14. Considérant que le présent jugement n’implique pas que le forfait servant de base au calcul de la contribution financière de la commune de Pauillac soit arrêté à la somme de 760,97 euros pour l’année 2009/2010 et les années suivantes, ni qu’il soit fixé à 927 euros au titre de l’année 2012/2013, mais seulement que la commune prenne en considération les calculs retenus pour les années 2005/2006 à 2007/2008 pour en déterminer le montant ; que, par suite, il y a lieu d’enjoindre au maire de la commune de Pauillac de fixer ces montants dans le délai de quatre mois à compter de la notification du présent jugement, ce qui permettra en outre d’arrêter le montant de l’indemnité due, le cas échéant, par la commune, comme il a été dit au point 11 ;

Sur les frais d’expertise :

15. Considérant qu’il y a lieu, dans les circonstances de l’espèce, de mettre les frais d’expertise, taxés et liquidés à la somme de 14 603,59 euros TTC par une ordonnance du 9 juillet 2012 du président du tribunal administratif de Bordeaux, à la charge définitive, pour moitié de la commune de Pauillac, soit la somme de 7 301,80 euros et pour l’autre moitié de l’OGEC SAINT-JEAN, soit une autre somme de 7 301,80 euros;

Sur les conclusions présentées au titre de l'article L. 761-1 du code de justice administrative :

16. Considérant que les dispositions de l'article L. 761-1 du code de justice administrative font obstacle à ce que soit mise à la charge de l’OGEC SAINT-JEAN, qui n’est pas la partie perdante dans la présente instance, la somme que demande la commune de Pauillac au titre des frais exposés par elle et non compris dans les dépens ; qu’il n’y a pas lieu, dans les circonstances de l’espèce, de faire droit aux conclusions de l’OGEC présentées sur le même fondement ;

D E C I D E :

Article 1er : La commune de Pauillac est condamnée à verser à l’OGEC SAINT-JEAN la somme de 48 368 euros en réparation de son préjudice.

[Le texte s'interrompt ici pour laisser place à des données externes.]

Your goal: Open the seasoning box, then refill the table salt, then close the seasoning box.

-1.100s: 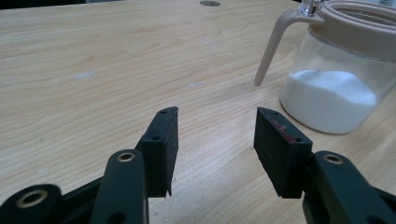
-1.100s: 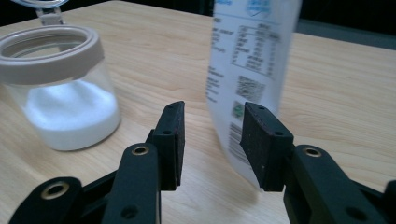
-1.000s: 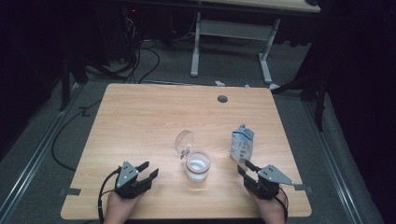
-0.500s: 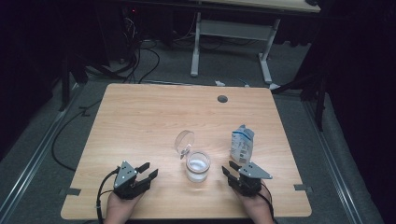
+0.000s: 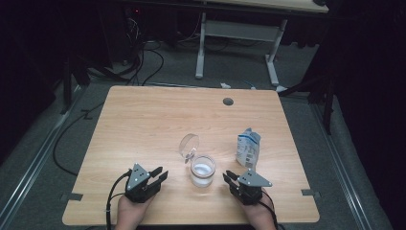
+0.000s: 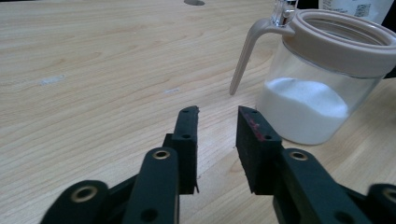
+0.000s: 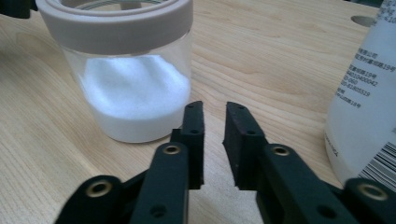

Cette somme portera intérêt au taux légal à compter du 16 janvier 2009. Les intérêts échus à la date du 11 mai 2010 puis à chaque échéance annuelle à compter de cette date seront capitalisés à chacune de ces dates pour produire eux-mêmes intérêts.

Article 2 : Les frais d’expertise liquidés et taxés à la somme de 14 603,59 euros TTC sont mis à la charge définitive, pour moitié, soit la somme de 7 301,80 euros de la commune de Pauillac et, pour l’autre moitié, de l’OGEC SAINT-JEAN, soit la somme de 7 301,80 euros.

Article 3 : Il est enjoint au maire de la commune de Pauillac d’arrêter le coût forfaitaire annuel d’un élève de l’enseignement public à compter de l’année scolaire 2009/2010 jusqu’à l’année scolaire 2012/2013 dans le délai de quatre mois à compter de la notification du présent jugement.

Article 4 : L’OGEC SAINT-JEAN est renvoyé devant la commune de Pauillac pour qu’il soit procédé à la liquidation des indemnités éventuellement dues par la commune au titre de sa contribution financière au fonctionnement de l’école Saint-Jean au titre des années 2009/2010, 2010/2011 et 2011/2012.

Article 5 : Le suplus des conclusions des parties est rejeté.

Article 6 : Le présent jugement sera notifié à l’ORGANISME DE GESTION DE L'ENSEIGNEMENT CATHOLIQUE SAINT-JEAN et à la commune de Pauillac. Copie en sera adressée à M. B...A..., expert.